Due to an accident of history, at the turn of the 15th century, the Europeans had a significant lead over the rest of the world in a couple of respects: Armed warfare and ability of travel long distances at sea (with said arms, and beasts of burden of equine ancestry).And they decided to use these leads to cynically exploit the world economically. And thus began the slow, humiliating and destructive process of colonizing the planet.

Almost immediately after the landing of Columbus on the soil of the new world, the wholesale destruction of indigenous America started. The Eurpoeans, with their superior guns treated American natives with disdain - laying waste to towns they invaded. And in this effort they had trillions of invisible allies - the germs. European germs (which were not lethal to europeans due to their coexistence with domestic anmials (specifically the cow)) killed 19 of 20 native Americans they infected.

This unfortunate de-peopling of North America created a vaccum - which the Eurpoeans were more than happy to fill (and even accelerate - as a study of the brutal and racist history of North America shows - from the shoehorning by lethal force of proud tribesmen into "reservations" to smallpox blankets - to forced conversions to the fundamentalist religion of the conquerors). This resulted in America becoming a (primarily) settler colony.

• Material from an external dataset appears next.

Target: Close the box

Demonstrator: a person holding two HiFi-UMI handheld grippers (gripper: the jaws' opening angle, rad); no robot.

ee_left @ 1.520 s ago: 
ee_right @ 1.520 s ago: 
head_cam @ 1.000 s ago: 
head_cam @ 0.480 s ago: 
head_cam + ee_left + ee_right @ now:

Contrast that with the story of India. Despite centuries of British colonialism (which cyncially exploited India and kept its economy repressed), India is primarily ethnically south-asian. The question of converting  India to a settler colony never arose - because European germs had met their match (and then some) in India.

And for this, credit must go to that proud descendant of Bos primigenius namadicus, the Zebu cattle (along with other domesticated animals of India) the coexistence of which with Indians allowed the Indian microbiome resist the European Invasion - without a genocide (though the Brits did manage some success at that through cynical and racist mismanagement of famines and the partition).

Long story short: the reason why India isn't a settler colony like North America is - is the cow. The cow is the reason I exist. And if I thought that worshipping and praying made a damn difference (they don't) I'd worship the cow too.